While there will likely be some short-term belt-tightening, McMillan said "CAPP looks at the longer view."
A CAPP forecast in June — before oil's downward slide — predicted Canada's oil production would grow to 4.9 million barrels per day by the end of the decade, up from 3.5 million last year.
Cheap oil is just one challenge the industry faces. For instance, opposition is mounting to pipelines that would help connect oilsands crude to lucrative global markets. And construction costs have been flagged as a major concern for companies planning to build liquefied natural gas export terminals on the west coast.
But McMillan struck an optimistic tone in his speech.
"I think Canada is very well positioned with the resources we have to be a great long-term supplier to the world," he said. "We have the stability that investors look for. We have the quality of resources. So, in the long-term view, we need to ensure that Canada is competitive, we have infrastructure."

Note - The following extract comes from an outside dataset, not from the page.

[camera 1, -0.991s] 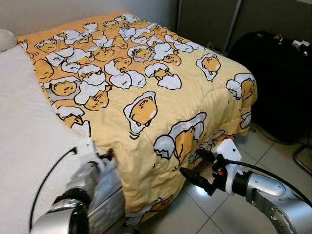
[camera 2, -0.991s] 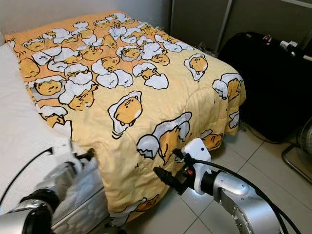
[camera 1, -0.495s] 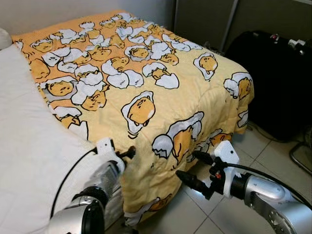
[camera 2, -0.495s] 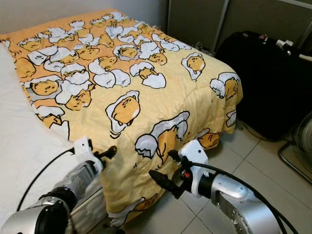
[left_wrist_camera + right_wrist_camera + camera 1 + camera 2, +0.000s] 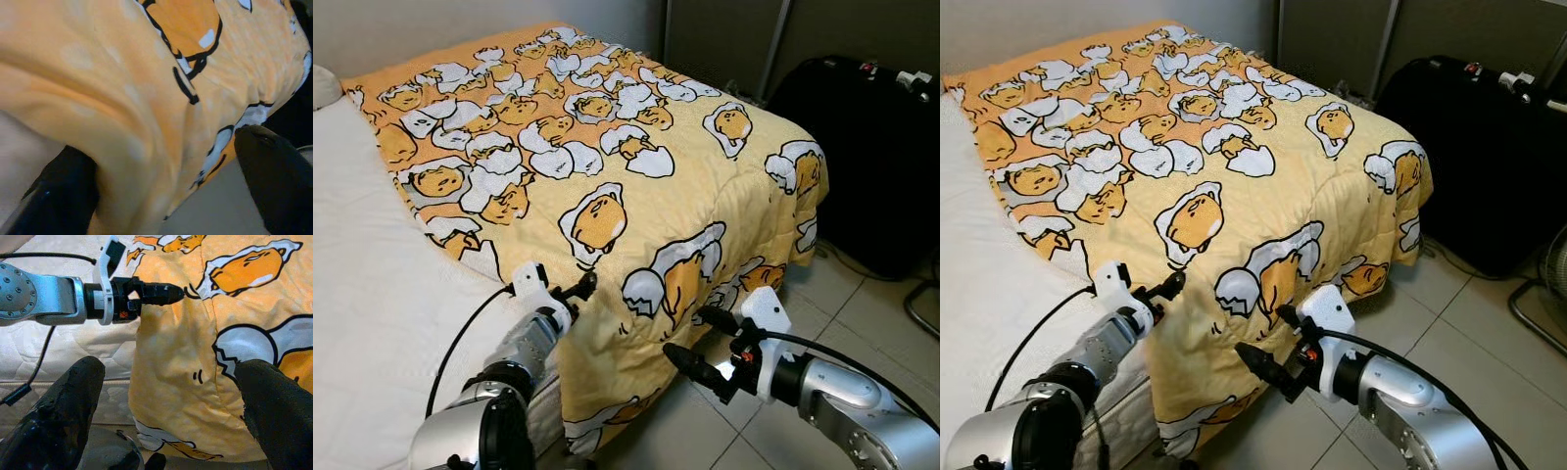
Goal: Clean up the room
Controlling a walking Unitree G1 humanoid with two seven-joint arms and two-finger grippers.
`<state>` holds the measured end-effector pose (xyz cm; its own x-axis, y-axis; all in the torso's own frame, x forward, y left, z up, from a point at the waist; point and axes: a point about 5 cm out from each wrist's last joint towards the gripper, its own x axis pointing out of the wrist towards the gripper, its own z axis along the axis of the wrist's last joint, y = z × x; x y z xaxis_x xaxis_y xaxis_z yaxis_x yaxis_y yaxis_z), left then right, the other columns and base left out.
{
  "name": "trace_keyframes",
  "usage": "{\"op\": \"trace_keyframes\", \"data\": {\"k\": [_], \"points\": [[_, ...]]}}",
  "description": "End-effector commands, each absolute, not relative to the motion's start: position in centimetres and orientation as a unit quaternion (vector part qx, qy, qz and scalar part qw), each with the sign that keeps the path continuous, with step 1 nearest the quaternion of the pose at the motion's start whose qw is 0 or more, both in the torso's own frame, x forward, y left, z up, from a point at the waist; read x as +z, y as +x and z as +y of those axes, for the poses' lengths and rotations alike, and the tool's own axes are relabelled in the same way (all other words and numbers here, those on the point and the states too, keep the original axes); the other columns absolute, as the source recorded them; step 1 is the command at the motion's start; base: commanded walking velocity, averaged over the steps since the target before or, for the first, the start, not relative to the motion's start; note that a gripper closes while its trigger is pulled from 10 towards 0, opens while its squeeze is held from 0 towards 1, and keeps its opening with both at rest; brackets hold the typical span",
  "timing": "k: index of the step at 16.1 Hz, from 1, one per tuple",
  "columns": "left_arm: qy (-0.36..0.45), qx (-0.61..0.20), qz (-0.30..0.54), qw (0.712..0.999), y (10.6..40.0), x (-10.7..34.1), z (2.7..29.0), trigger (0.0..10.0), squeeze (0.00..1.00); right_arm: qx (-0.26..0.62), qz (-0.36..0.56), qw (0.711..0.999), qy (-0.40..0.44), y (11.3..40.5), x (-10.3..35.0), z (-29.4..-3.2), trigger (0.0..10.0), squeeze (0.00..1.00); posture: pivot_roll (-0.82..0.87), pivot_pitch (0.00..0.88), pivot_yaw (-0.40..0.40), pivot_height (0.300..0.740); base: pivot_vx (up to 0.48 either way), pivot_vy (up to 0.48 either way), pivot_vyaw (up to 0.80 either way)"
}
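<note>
Left eye view puts the yellow quilt (image 5: 607, 196) across centre frame, draped over the mattress (image 5: 372, 294). Low left, the left gripper (image 5: 579, 288) pinches its edge, likely to straighten it; lower right, the right gripper (image 5: 697, 339) waits spread beside the overhang.

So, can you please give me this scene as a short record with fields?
surface: bed, white sheet
cover: yellow quilt, hanging over the foot end
left gripper: at the quilt's edge, fabric between its jaws
right gripper: open, beside the hanging quilt, not touching
beside bed: black suitcase
floor: pale tiles
</note>
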<state>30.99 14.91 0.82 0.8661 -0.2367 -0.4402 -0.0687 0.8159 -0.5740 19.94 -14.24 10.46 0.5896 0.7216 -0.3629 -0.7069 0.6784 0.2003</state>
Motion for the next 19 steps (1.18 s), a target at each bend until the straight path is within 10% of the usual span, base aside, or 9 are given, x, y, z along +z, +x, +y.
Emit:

McMillan appealed to the audience's patriotic side in encouraging them to speak out in favour of the industry to counterbalance some of the criticism.
"I think energy is something like hockey and beer that we can all be very proud of. It's something that touches us almost every day in a very positive way," he said.
"And I've been convinced that Canada can be a true leader in developing the energy that the world needs, safely. We have that opportunity and I think we have that responsibility."